Task: Starting with the first line below, extract each line through the one that contains "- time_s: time", inclusive, excluding pictures.
════
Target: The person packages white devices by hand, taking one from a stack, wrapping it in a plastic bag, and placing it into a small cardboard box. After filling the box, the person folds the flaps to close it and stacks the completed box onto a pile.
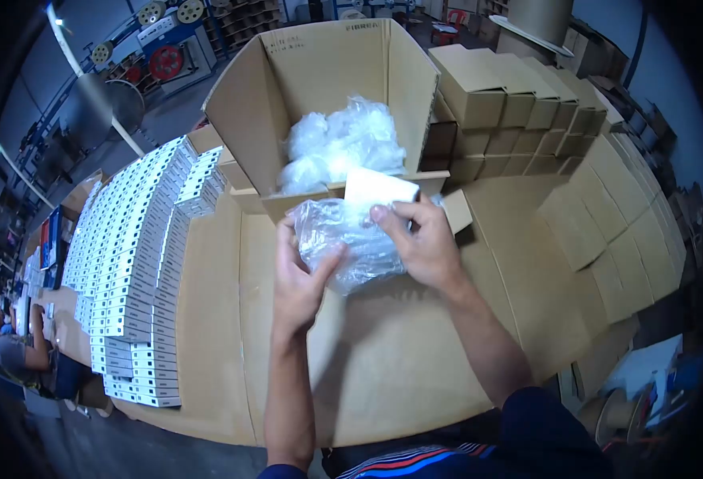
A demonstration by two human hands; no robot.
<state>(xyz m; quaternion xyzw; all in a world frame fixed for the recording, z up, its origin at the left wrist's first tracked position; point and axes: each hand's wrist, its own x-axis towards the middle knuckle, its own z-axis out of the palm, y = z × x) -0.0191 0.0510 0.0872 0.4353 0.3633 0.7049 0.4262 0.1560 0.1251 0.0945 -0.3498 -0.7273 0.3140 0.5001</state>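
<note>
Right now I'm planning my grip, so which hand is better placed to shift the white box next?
Right, I'd judge: the right hand touches the white box, while the left hand holds the clear plastic at its left.

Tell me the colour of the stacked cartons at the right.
Plain brown cardboard, best seen in the head view.

Nothing legible — blurred lettering (362, 26) on open carton (327, 72), tiny print (141, 329) on white boxes (132, 247)

Two hands (302, 279) (427, 243), one held white box (375, 188), one clear bag (355, 259), one large open carton (331, 60), one co-worker (24, 351).
</note>
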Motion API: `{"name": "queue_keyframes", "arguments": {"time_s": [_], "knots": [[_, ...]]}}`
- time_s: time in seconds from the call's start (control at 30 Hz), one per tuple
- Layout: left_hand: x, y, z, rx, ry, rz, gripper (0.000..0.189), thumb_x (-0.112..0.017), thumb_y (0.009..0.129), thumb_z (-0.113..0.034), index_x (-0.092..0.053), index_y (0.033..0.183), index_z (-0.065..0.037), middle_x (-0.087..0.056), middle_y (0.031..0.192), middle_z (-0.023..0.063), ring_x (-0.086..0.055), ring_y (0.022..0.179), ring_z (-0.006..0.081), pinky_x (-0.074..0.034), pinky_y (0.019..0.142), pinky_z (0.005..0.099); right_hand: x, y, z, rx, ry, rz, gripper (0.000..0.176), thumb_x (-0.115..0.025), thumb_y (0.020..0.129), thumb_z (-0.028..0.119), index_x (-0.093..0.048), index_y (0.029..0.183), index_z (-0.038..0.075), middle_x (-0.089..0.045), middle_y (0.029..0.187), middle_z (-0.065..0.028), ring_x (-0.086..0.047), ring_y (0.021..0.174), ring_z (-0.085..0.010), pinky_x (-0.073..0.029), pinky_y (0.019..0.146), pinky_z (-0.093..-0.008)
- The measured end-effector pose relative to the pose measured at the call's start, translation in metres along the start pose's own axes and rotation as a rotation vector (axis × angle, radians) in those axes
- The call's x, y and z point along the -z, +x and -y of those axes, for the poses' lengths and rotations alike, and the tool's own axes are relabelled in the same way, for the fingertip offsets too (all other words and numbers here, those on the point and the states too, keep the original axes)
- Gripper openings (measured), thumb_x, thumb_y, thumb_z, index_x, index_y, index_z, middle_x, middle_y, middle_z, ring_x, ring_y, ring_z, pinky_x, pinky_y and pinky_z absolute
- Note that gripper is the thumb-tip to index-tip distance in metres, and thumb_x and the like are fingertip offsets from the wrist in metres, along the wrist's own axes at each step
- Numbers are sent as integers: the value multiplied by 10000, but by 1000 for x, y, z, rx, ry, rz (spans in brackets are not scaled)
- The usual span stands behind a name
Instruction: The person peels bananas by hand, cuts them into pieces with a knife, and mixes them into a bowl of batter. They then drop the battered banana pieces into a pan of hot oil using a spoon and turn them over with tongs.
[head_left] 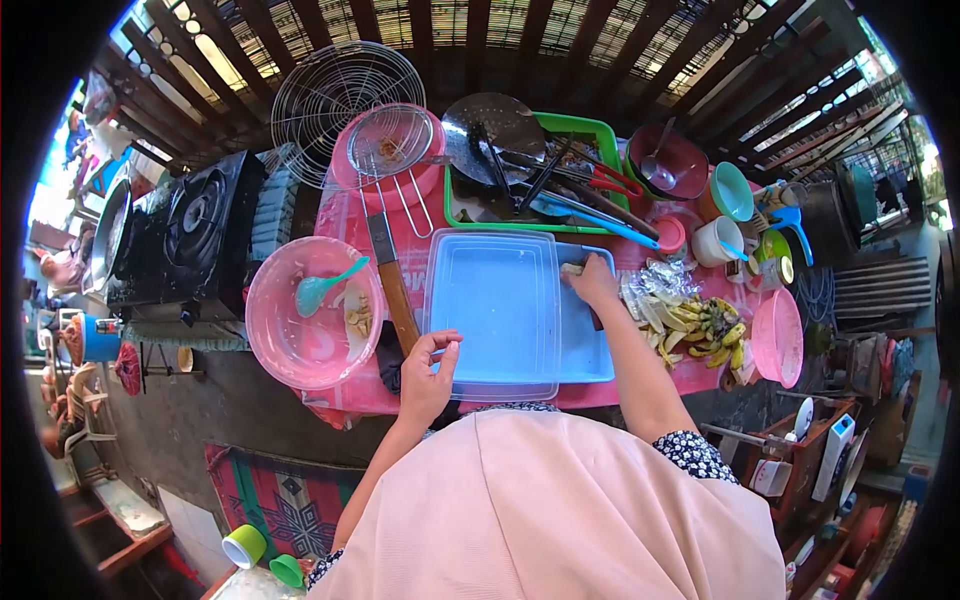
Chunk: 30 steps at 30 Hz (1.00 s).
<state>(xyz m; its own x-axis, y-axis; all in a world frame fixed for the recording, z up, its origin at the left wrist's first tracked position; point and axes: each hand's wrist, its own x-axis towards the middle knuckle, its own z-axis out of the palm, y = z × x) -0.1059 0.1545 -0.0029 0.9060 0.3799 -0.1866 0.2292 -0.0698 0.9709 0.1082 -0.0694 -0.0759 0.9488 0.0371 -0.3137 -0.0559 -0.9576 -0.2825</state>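
The right grip (595, 281) pinches a pale piece (571, 270), a blue tray (588, 354) beneath it, while the left grip (428, 378), loosely parted, hangs beside an offset clear lid (494, 312) that a nudge might slide.

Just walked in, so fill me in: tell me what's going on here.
The left hand is by the near left corner of a clear lid, which lies over the left part of a blue tray. The right hand is over the uncovered right part, at something pale, too small to tell. Bananas lie to the right; a pink bowl with a ladle stands to the left.
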Motion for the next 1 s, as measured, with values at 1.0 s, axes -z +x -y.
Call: {"name": "queue_keyframes", "arguments": {"time_s": [1.0], "knots": [[108,11,3,363,-1094,141,422,-299,934,-313,-345,1270,-63,-490,1172,122,-519,1042,212,-406,928,347,25,-131,247,1131,313,639,412,-673,699,193,-520,1018,-18,-585,851,-171,-591,713,-255,-455,665,-317]]}}
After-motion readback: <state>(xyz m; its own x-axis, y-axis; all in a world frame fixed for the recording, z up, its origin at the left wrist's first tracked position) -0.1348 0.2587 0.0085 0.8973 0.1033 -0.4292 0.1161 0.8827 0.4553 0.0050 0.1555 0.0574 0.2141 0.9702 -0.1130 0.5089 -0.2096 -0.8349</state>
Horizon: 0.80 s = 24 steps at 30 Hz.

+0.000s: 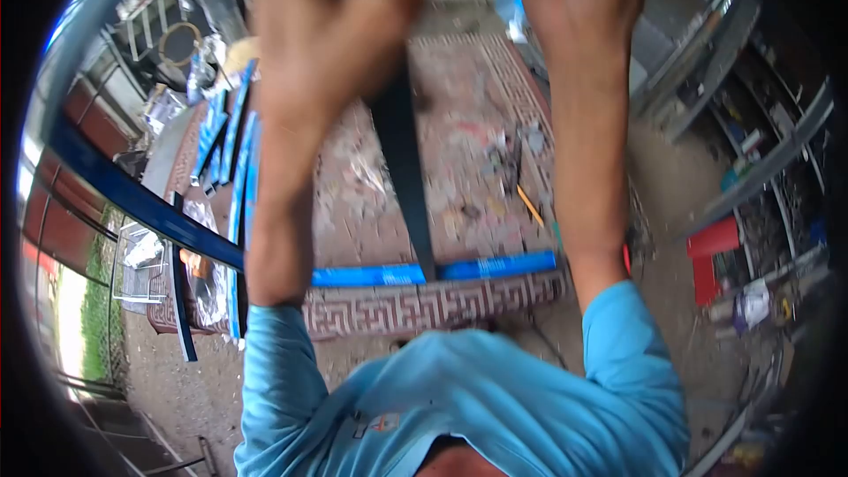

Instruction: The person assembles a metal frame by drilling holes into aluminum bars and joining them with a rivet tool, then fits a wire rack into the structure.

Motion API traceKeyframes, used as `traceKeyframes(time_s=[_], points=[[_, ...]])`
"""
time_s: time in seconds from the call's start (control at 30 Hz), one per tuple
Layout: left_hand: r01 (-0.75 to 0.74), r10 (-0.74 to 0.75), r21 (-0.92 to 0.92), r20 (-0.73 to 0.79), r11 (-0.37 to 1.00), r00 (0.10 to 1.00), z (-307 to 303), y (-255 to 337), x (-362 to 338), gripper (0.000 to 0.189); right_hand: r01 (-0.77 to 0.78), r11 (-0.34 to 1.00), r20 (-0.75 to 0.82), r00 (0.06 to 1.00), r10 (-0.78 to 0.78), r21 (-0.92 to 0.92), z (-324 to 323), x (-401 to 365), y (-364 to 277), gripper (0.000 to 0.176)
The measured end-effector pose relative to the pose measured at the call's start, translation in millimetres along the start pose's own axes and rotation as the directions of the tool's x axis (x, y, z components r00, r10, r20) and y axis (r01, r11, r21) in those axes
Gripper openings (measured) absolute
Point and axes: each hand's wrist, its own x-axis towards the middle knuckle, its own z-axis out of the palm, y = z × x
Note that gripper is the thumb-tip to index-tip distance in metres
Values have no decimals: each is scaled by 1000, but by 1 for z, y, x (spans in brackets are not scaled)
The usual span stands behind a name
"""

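The dark bar (408,177) runs from the left hand (344,26) — fisted round its top — toward the mat's (495,300) near edge; the right hand (574,0) hides its grip.

Here's the dark bar (408,177): a long, narrow, flat strip, near black with a bluish cast. It runs almost straight up the view and slants a touch to the right toward its near end. The far, upper end disappears into the closed left hand (340,18), which is blurred, so the grip is hard to read. The near, lower end comes down to the bright blue bar (495,267) lying crosswise on the patterned mat (477,115), meeting it about midway. Whether they touch, can't tell.
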Motion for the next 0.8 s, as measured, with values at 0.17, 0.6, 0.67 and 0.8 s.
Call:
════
Exercise solution:
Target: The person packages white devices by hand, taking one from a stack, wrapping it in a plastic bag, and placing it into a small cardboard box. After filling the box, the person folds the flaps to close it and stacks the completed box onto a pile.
A demonstration by two human hands; no robot.
<state>(xyz m; quaternion xyzw; all in a world frame fixed for the recording, z up, its origin at the left wrist's first tracked position; point and axes: each hand's wrist, its own x-axis towards the middle knuckle, its own z-axis out of the palm, y = z × x) -0.0191 0.0510 0.0872 0.4353 0.3633 0.7049 0.4262 0.1560 0.1251 0.0945 -0.3498 -0.7273 0.3140 0.5001</state>
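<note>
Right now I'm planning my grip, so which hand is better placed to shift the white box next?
Right, I'd judge: the right hand touches the white box, while the left hand holds the clear plastic at its left.

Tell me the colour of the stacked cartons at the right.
Plain brown cardboard, best seen in the head view.

Nothing legible — blurred lettering (362, 26) on open carton (327, 72), tiny print (141, 329) on white boxes (132, 247)

Two hands (302, 279) (427, 243), one held white box (375, 188), one clear bag (355, 259), one large open carton (331, 60), one co-worker (24, 351).
</note>
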Motion API: `{"name": "queue_keyframes", "arguments": {"time_s": [_], "knots": [[_, ...]]}}`
- time_s: time in seconds from the call's start (control at 30 Hz), one per tuple

This answer requires nothing else.